## Directions
Give the data again in full, exactly as written below.

[Material provided Boundary: Start]

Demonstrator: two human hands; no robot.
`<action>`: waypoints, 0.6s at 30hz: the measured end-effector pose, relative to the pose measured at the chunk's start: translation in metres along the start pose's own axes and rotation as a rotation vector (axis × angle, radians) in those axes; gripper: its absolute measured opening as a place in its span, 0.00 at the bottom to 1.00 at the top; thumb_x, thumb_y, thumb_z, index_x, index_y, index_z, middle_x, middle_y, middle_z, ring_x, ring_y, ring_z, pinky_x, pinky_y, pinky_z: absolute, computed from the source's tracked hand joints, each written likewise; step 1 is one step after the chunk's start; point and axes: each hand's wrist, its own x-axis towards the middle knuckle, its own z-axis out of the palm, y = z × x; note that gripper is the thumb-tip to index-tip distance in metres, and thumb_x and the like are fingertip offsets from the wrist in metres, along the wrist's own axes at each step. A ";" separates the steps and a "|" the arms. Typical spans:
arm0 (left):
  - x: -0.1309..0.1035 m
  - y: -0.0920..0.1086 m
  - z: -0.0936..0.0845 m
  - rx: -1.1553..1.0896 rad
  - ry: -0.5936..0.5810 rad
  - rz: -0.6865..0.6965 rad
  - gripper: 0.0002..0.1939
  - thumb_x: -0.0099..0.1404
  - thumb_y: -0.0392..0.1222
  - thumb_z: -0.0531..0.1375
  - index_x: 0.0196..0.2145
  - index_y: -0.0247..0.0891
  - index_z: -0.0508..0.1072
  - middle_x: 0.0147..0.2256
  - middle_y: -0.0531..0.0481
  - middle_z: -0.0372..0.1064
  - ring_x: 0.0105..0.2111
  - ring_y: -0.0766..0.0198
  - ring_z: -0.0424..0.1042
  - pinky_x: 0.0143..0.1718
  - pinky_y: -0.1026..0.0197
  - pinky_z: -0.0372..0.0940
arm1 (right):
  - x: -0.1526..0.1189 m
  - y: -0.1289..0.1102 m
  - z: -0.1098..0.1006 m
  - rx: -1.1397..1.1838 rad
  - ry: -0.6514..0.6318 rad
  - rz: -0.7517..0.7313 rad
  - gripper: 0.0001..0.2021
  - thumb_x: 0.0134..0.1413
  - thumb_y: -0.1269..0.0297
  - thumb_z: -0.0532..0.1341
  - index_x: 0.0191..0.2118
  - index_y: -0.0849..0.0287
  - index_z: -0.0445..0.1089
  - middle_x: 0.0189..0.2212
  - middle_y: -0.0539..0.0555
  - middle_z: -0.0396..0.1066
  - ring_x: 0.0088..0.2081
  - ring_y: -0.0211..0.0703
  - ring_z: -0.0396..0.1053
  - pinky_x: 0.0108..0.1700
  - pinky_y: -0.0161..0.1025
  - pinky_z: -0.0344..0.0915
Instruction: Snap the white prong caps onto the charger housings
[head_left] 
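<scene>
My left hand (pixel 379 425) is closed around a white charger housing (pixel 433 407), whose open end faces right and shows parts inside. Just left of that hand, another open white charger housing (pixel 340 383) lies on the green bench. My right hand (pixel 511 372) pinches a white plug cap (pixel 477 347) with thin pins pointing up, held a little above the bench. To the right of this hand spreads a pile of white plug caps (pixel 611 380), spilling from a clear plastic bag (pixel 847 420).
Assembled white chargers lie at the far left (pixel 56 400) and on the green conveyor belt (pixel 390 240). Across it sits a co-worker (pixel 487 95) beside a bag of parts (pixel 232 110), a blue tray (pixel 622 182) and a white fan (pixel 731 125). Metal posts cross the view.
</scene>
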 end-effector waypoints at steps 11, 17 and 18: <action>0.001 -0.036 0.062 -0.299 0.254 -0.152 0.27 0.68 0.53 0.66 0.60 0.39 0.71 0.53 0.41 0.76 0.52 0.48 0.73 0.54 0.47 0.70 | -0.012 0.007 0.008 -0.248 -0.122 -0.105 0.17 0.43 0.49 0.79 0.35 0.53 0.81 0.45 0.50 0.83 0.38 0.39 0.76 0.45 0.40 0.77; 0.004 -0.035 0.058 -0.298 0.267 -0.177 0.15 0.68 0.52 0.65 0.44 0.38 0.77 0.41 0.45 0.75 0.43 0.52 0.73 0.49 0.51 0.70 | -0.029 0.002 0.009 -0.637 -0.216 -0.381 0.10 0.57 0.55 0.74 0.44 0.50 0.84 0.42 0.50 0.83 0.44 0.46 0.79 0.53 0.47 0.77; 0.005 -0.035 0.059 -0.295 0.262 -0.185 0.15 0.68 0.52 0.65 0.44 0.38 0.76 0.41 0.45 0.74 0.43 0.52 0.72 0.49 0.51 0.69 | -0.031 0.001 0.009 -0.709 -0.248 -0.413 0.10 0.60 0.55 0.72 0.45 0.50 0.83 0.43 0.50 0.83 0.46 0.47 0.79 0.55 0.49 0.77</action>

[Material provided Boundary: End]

## Written solution
Demonstrator: two human hands; no robot.
`<action>`: waypoints, 0.6s at 30hz: the measured end-effector pose, relative to the pose measured at the chunk's start: translation in metres along the start pose's own axes and rotation as a rotation vector (axis × angle, radians) in those axes; gripper: its absolute measured opening as a place in its span, 0.00 at the bottom to 1.00 at the top; thumb_x, thumb_y, thumb_z, index_x, index_y, index_z, middle_x, middle_y, middle_z, ring_x, ring_y, ring_z, pinky_x, pinky_y, pinky_z: absolute, computed from the source's tracked hand joints, each written likewise; step 1 is one step after the chunk's start; point and axes: each hand's wrist, its own x-axis towards the middle knuckle, its own z-axis out of the palm, y = z × x; note that gripper is the thumb-tip to index-tip distance in metres, and thumb_x and the like are fingertip offsets from the wrist in metres, along the wrist's own axes at each step. A ";" separates the steps and a "|" the arms. Typical spans:
arm0 (left):
  - x: -0.1309..0.1035 m
  - y: -0.0920..0.1086 m
  - z: -0.0936..0.0845 m
  - rx: -1.1553..1.0896 rad
  - ry: -0.5936..0.5810 rad
  - rz: -0.6865..0.6965 rad
  - gripper: 0.0002..0.1939
  - thumb_x: -0.0099..0.1404
  - thumb_y: -0.0392..0.1222
  - thumb_z: -0.0531..0.1375
  - index_x: 0.0196..0.2145
  - index_y: -0.0247..0.0891
  - index_z: -0.0508..0.1072
  - middle_x: 0.0147..0.2256
  - middle_y: -0.0531..0.0481
  - middle_z: -0.0372..0.1064
  - ring_x: 0.0105..0.2111
  - ring_y: -0.0766..0.0198
  - ring_z: -0.0424..0.1042
  - pinky_x: 0.0143..0.1718
  - pinky_y: -0.1026..0.0197
  - pinky_z: -0.0372..0.0940
arm1 (right):
  - x: -0.1526..0.1189 m
  - y: -0.1289..0.1102 m
  - z: -0.1098..0.1006 m
  - rx: -1.1397..1.1838 rad
  - ry: -0.6514..0.6318 rad
  - rz: -0.7517..0.7313 rad
  - gripper: 0.0001..0.2021
  - thumb_x: 0.0134..0.1413
  - thumb_y: -0.1269..0.0297
  - thumb_z: -0.0532..0.1341
  - index_x: 0.0191..0.2118
  - index_y: -0.0849..0.0287
  - index_z: -0.0445..0.1089
  - middle_x: 0.0189..0.2212
  - middle_y: -0.0539..0.0555
  - middle_z: -0.0396..0.1066
  - ring_x: 0.0088..0.2081
  - ring_y: -0.0211..0.0703
  - ring_z: -0.0396..0.1053
  - pinky_x: 0.0108..0.1700
  - pinky_y: -0.0161..0.1025
  - pinky_z: -0.0344..0.0915
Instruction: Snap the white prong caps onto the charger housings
[head_left] 
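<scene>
My left hand (pixel 379 425) is closed around a white charger housing (pixel 433 407), whose open end faces right and shows parts inside. Just left of that hand, another open white charger housing (pixel 340 383) lies on the green bench. My right hand (pixel 511 372) pinches a white plug cap (pixel 477 347) with thin pins pointing up, held a little above the bench. To the right of this hand spreads a pile of white plug caps (pixel 611 380), spilling from a clear plastic bag (pixel 847 420).
Assembled white chargers lie at the far left (pixel 56 400) and on the green conveyor belt (pixel 390 240). Across it sits a co-worker (pixel 487 95) beside a bag of parts (pixel 232 110), a blue tray (pixel 622 182) and a white fan (pixel 731 125). Metal posts cross the view.
</scene>
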 end-effector waypoints at steps 11, 17 and 18: <action>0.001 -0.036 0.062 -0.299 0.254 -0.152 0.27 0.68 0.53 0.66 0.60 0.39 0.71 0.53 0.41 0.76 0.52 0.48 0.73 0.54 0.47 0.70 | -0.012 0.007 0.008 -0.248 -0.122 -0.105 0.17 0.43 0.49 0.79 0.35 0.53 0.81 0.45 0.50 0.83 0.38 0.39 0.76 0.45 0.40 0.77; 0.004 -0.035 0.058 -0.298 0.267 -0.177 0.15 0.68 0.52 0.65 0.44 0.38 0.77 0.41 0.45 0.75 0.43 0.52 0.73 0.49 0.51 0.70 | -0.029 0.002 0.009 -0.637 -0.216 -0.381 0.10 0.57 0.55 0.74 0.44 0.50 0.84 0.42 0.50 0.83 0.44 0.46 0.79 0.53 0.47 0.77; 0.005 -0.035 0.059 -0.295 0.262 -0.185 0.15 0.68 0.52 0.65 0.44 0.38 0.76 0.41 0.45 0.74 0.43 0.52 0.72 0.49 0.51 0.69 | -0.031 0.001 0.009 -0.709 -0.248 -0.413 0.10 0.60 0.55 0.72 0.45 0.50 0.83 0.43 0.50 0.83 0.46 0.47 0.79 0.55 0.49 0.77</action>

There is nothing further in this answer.